Humans have always depended on services provided by ecosystems, such as the provision of food, clean air, and water and the stabilization of climate. Conserving biodiversity is a primary means of sustaining these services, especially in response to changing conditions (Loreau 2001; Millennium Ecosystem Assessment 2005). Yet our actions in the past 50 years have changed these systems to an unprecedented degree, reducing biodiversity, altering habitats, and putting these provisioning services at risk. In fact, biodiversity loss may threaten to outweigh all environmental efforts: observed rates of species extinction are as much as a thousand times higher than average in the fossil record (Pimm et al. 1995).

At the same time, infectious diseases appear to be emerging and reemerging at a faster rate (Daszak and Hyatt 2000; Wilcox and Gubler 2005). One common, defining feature of these emerging diseases is that they are triggered by anthropogenic changes to the environment (Patz et al. 2004; Millennium Ecosystem Assessment 2005). For example, the loss or extinction of large predators because of hunting and land-use change can cause an increase in the population of a particular vector or competent host reservoir, which can result in increased transmission of human disease (Allan et al. 2003; Dobson et al. 2006). Disease agents with much of their life cycles occurring outside of the human host (e.g., water and vector-borne) are sensitive to environmental conditions, and it is these diseases for which most linkages to ecosystem conditions have been found.

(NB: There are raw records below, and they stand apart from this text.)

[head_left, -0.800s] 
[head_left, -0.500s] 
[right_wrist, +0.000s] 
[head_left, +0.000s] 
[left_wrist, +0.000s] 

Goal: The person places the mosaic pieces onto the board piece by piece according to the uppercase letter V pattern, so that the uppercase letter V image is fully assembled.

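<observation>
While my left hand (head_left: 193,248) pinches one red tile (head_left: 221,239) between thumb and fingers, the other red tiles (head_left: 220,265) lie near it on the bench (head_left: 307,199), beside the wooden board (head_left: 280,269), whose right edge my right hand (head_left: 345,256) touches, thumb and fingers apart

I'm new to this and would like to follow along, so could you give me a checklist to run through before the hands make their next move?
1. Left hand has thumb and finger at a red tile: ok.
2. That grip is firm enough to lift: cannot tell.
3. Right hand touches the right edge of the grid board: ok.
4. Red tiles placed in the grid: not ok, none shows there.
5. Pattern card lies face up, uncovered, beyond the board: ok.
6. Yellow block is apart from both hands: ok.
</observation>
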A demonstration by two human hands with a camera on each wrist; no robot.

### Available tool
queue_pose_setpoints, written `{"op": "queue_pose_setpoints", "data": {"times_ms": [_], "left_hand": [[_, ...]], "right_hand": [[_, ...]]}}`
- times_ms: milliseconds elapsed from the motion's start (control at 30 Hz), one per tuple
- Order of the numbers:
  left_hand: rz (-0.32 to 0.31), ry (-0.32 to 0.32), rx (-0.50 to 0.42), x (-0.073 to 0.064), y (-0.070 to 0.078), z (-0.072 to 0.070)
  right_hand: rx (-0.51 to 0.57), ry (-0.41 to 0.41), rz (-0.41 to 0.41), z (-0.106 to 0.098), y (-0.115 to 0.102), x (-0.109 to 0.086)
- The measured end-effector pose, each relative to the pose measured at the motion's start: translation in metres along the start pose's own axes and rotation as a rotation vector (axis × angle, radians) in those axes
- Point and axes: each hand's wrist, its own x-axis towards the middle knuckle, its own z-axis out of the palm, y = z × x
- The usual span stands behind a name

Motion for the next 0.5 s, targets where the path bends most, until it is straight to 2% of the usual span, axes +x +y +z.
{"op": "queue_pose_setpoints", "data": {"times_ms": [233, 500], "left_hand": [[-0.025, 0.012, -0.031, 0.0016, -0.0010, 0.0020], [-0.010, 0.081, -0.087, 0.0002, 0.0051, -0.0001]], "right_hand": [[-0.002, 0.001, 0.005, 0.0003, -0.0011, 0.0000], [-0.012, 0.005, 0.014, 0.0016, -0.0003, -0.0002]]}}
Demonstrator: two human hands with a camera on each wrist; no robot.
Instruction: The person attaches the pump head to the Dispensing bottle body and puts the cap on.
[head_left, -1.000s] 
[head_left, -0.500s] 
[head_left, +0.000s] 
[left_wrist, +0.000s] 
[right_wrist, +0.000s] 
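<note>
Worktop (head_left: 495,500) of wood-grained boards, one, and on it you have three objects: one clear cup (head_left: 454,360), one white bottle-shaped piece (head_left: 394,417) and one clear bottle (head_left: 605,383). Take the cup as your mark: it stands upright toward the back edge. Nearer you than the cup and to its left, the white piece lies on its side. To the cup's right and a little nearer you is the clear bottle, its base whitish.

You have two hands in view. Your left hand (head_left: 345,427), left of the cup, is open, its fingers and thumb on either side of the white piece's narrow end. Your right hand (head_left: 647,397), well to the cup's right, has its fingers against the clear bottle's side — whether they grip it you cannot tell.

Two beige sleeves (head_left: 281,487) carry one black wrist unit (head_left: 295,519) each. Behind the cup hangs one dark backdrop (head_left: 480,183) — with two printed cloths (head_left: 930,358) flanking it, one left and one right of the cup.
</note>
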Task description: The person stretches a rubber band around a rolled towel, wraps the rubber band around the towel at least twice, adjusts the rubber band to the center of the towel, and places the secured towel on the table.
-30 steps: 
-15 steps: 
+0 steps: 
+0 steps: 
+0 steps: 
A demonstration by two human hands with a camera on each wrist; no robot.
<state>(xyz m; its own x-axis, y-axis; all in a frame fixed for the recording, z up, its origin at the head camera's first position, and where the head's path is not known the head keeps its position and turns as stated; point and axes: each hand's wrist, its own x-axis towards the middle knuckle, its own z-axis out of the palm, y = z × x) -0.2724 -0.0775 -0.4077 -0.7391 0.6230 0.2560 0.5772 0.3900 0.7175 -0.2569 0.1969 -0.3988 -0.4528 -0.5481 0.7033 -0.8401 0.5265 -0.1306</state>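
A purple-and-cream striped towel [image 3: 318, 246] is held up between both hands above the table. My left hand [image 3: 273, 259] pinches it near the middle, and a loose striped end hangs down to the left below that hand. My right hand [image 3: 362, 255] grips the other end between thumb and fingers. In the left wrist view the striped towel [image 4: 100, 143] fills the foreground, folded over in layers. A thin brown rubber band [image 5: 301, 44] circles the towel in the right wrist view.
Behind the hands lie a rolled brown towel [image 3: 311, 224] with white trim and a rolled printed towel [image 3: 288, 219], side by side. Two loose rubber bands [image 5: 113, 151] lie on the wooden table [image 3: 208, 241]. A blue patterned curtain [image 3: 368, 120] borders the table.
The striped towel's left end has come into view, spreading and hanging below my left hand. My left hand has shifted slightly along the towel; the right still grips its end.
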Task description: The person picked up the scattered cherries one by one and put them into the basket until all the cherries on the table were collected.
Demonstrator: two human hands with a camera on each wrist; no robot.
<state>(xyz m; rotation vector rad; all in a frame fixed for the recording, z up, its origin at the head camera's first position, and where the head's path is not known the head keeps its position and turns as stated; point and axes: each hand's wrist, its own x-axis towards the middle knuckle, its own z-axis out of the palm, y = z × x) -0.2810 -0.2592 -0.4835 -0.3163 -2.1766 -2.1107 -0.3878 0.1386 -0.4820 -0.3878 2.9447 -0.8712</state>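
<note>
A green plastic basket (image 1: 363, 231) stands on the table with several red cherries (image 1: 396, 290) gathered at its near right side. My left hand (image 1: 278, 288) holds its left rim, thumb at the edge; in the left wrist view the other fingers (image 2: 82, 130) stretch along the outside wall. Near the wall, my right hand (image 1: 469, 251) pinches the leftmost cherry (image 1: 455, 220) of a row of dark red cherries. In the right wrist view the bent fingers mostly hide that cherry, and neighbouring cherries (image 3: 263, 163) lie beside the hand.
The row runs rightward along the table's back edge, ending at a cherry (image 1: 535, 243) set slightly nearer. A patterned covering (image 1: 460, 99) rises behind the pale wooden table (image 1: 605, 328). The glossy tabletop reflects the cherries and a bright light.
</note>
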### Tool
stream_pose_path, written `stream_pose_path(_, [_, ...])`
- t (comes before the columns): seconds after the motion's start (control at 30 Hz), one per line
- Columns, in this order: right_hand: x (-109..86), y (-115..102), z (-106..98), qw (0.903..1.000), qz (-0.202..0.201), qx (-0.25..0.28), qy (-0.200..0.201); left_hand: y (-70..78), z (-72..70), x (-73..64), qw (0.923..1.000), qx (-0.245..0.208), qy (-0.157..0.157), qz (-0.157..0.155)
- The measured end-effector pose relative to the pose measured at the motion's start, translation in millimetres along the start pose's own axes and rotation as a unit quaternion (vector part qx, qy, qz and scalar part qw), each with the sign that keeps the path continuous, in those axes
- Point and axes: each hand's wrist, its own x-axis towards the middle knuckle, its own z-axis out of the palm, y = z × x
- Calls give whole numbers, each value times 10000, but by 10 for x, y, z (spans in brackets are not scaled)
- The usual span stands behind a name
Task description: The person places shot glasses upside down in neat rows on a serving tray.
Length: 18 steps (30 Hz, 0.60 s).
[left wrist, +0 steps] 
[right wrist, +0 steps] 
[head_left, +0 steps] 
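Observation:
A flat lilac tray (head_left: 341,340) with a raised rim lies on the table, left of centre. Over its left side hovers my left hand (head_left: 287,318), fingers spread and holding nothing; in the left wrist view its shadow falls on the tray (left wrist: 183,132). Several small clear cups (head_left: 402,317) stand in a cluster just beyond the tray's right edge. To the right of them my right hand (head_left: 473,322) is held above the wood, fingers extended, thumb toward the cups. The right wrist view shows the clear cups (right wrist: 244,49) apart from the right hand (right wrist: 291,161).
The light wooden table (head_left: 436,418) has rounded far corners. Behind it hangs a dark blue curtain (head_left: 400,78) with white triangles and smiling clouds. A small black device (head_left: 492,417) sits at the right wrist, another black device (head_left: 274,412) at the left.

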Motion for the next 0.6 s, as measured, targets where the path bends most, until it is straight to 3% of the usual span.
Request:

The United Nations, through its Millennium Development Goals, recognizes the need to reconcile biodiversity conservation and the promotion of health and well-being. Despite this recognition, biodiversity conservation and human health are generally not addressed in the same context. EPA is seeking to understand this relationship in a broad spectrum of disease systems. Examples of biodiversity and human health issues in which we have special interest include:

  • Biodiversity decline and increased incidence of water- and vector-borne diseases
  • Habitat loss from deforestation, urbanization and agricultural land practices and increased incidence of infectious disease
  • Biological invasions and the spread of infectious diseases
  • Relationship of primate health to habitat destruction and biodiversity loss, and the transfer of diseases between humans and other primates
  • The effect of wildlife trade and agricultural practices on the emergence and spread of infectious diseases

EPA has contributed to the Global Earth Observation System of Systems (GEOSS) exit EPA a new interdisciplinary research program to better understand the scientific factors linking human stressors (such as climate change and deforestation), changes in biodiversity, and disease transmission.  If we can better understand how environmental factors and people’s behaviors contribute to emerging diseases, we may be able to make better decisions to reduce, and perhaps, prevent disease.